Aquelas palavras atingiram Olívia com uma onda de euforia e espanto.
— Como?! – Ela exclamou, quase gritando – Ele... ele está aqui? Aqui neste hotel me esperando? Tem certeza?
– Sim, senhora. – confirmou a recepcionista — Há uma reserva, para Collins, feita há algumas semanas, para duas pessoas. Segundo o registro de Check in, o senhor J. Collins chegou há mais ou menos trinta minutos.
Ele veio. Isso muda tudo.
Olívia não sabia o que pensar, na verdade, não queria pensar. Mas ela estava certa de que se ele estava ali só podia significar uma coisa: não haveria divórcio, e toda a angústia pela qual ela estava passando iria acabar. Ela nem percebeu a indelicadeza com a qual tomou as chaves do quarto da mão da recepcionista, e nem percebeu que estava praticamente correndo pelo corredor em direção ao quarto onde certamente encontraria Jeremy de joelhos em meio a pétalas de rosas vermelhas espalhadas pelo chão. Com certeza ele imploraria seu perdão por tamanha imprudência e diria que foi um tolo, e ela estava mais do que disposta a perdoar e esquecer para sempre as últimas semanas.
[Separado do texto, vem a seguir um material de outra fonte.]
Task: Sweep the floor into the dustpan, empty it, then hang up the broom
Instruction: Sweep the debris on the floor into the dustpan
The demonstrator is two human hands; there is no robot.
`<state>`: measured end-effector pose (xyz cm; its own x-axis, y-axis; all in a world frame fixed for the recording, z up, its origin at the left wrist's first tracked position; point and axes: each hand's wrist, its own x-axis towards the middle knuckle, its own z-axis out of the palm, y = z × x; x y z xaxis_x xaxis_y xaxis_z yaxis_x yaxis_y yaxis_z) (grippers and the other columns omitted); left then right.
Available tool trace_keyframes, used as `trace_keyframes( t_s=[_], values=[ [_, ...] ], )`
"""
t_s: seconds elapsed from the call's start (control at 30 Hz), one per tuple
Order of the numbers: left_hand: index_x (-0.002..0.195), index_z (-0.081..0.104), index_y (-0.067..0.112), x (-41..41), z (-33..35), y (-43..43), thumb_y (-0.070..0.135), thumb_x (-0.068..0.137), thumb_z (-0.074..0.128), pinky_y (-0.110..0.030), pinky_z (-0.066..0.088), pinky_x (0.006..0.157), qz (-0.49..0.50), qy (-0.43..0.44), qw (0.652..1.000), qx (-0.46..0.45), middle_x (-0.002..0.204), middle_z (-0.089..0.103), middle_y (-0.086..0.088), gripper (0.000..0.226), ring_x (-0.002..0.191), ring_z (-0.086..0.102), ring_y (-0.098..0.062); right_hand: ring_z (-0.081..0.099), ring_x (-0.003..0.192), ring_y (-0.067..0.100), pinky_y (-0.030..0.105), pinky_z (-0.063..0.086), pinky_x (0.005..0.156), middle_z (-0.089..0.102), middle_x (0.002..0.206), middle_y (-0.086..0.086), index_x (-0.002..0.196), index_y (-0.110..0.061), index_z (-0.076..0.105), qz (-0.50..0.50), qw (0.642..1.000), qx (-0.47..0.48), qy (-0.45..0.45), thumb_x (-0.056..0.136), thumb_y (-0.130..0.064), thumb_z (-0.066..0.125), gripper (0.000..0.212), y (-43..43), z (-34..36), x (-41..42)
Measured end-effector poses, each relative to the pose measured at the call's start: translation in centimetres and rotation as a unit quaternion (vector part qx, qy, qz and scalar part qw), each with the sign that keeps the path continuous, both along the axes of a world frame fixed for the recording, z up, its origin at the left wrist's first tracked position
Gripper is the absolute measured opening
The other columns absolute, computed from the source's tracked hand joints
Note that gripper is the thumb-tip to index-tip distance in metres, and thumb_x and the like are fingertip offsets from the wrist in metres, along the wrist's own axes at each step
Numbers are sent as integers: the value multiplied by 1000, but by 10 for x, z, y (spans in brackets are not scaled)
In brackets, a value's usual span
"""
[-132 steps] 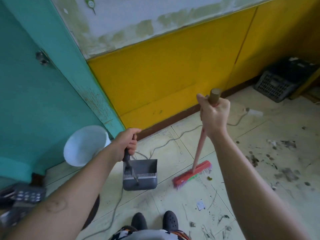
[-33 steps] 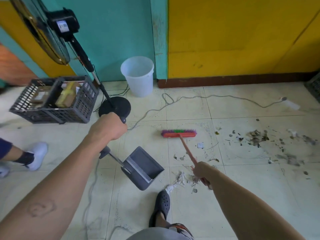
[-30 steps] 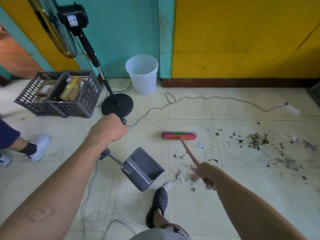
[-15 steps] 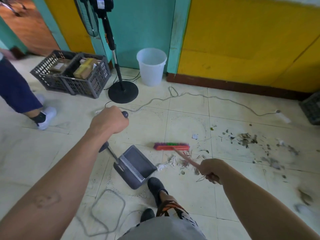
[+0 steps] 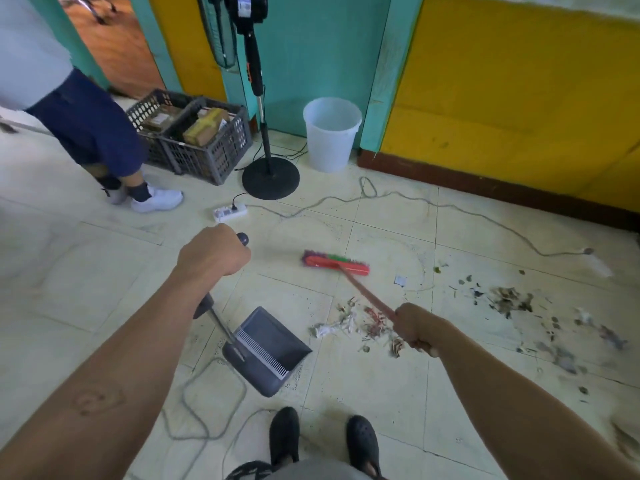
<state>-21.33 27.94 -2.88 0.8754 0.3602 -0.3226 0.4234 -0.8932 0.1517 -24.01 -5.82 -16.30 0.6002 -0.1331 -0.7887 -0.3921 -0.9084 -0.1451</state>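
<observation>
The left hand (image 5: 211,252) was curled round the top of the long-handled grey plastic dustpan (image 5: 268,351), its pan on the floor below that hand. Well apart, the right hand (image 5: 414,329) gripped the pink-sticked, red-headed broom (image 5: 336,263). A small litter pile (image 5: 349,327) lay just left of this hand, with the brush head beyond. Farther past both hands stood a white plastic bucket (image 5: 331,133).

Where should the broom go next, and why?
Probably a short pull of the broom head back and left, dragging the small rubbish pile into the dustpan. The head lies beyond the pile, the pan's open mouth faces it, the left hand grips the pan's handle and the right hand grips the broomstick.
</observation>
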Motion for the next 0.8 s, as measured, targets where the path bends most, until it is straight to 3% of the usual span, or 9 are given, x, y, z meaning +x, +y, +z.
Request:
trace_keyframes(
  t_s=[0.2,0.23,0.33,0.4,0.47,0.53,0.67,0.73,0.8],
  values=[
    [90,55,6,-12,3,-34,24,89,51,-33,46,70,13,3,1000,-4,75,53,-6,19,76,56,-28,58,55,17,25,47,47,68,90,9,113,-4,58,22,999,7,-37,85,-9,52,29,9,-16,20],
    [89,53,6,-16,0,-45,23,89,51,-33,45,69,43,14,999,6,73,51,-6,17,75,56,-28,60,55,19,26,49,47,69,92,11,113,-3,56,64,997,21,-28,85,-7,53,28,4,-21,33],
    [84,51,6,-29,2,-50,18,86,51,-33,44,68,67,29,997,-6,72,51,-6,13,74,55,-27,55,43,18,25,44,41,63,75,13,92,-2,54,61,997,52,16,89,-6,53,5,7,-27,38],
    [87,58,3,-31,1,-51,16,82,51,-33,47,69,89,36,995,-11,76,55,-10,15,74,57,-28,50,37,18,25,41,43,58,65,14,87,0,54,24,995,77,63,93,-6,47,11,8,-37,38],
    [88,60,2,-32,7,-55,17,81,51,-33,47,69,99,22,995,2,75,54,-11,18,69,56,-26,47,40,19,28,39,46,57,68,20,100,2,50,15,986,114,121,95,-10,37,18,13,-45,32],
    [88,60,3,-32,8,-59,19,83,51,-31,44,68,108,13,994,9,74,53,-8,19,65,52,-24,40,43,18,27,36,47,52,69,15,114,-6,42,0,982,114,153,96,-18,31,24,16,-52,17],
    [80,54,6,-39,7,-76,23,86,48,-33,46,72,120,10,993,12,77,54,-10,19,72,55,-28,48,52,20,28,49,43,49,75,12,114,-7,38,-67,969,152,184,98,-7,27,19,6,-62,-1],
    [71,47,7,-42,4,-86,24,89,48,-32,44,69,130,9,991,12,74,53,-10,24,69,55,-27,53,53,22,30,50,47,52,78,14,119,-2,40,-45,968,150,195,98,-6,29,24,-4,-67,-3],
    [70,47,7,-45,2,-94,23,89,49,-31,43,68,135,14,991,9,72,53,-9,25,68,55,-26,46,47,18,29,41,51,51,69,13,125,5,43,24,974,105,198,96,-8,28,35,-15,-71,-1]
  ],
)
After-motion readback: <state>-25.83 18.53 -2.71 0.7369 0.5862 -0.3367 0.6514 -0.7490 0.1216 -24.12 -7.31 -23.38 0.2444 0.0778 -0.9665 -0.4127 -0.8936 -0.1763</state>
E, é claro, ela não percebeu o quão irreal era essa ideia.
Ela dispensou o messager com uma boa gorjeta, respirou fundo e girou a maçaneta, quase fechando os olhos como uma criança que se prepara para receber um presente. E lá estava ele: de costas para Olívia, em frente à varanda. Alto e de ombros largos, ostentava um porte imponente. Ele vestia uma camisa social azul escura e calças de alfaiataria, falava ao celular, e em seu pulso levantado perto ao rosto se via um relógio que certamente custara o preço de uma casa em New York. Seus cabelos castanhos avermelhados brilhavam refletindo a luz do abajur ligado. Ele se virou ao ouvir a porta se abrindo, e encarou Olívia. Seus olhos azuis cintilavam curiosidade e confusão, e ele parecia tão surpreso quanto ela. Vagarosamente ele baixou o celular sem deixar de olhar para ela.
— Quem é você? – perguntou o estranho do outro lado do quarto.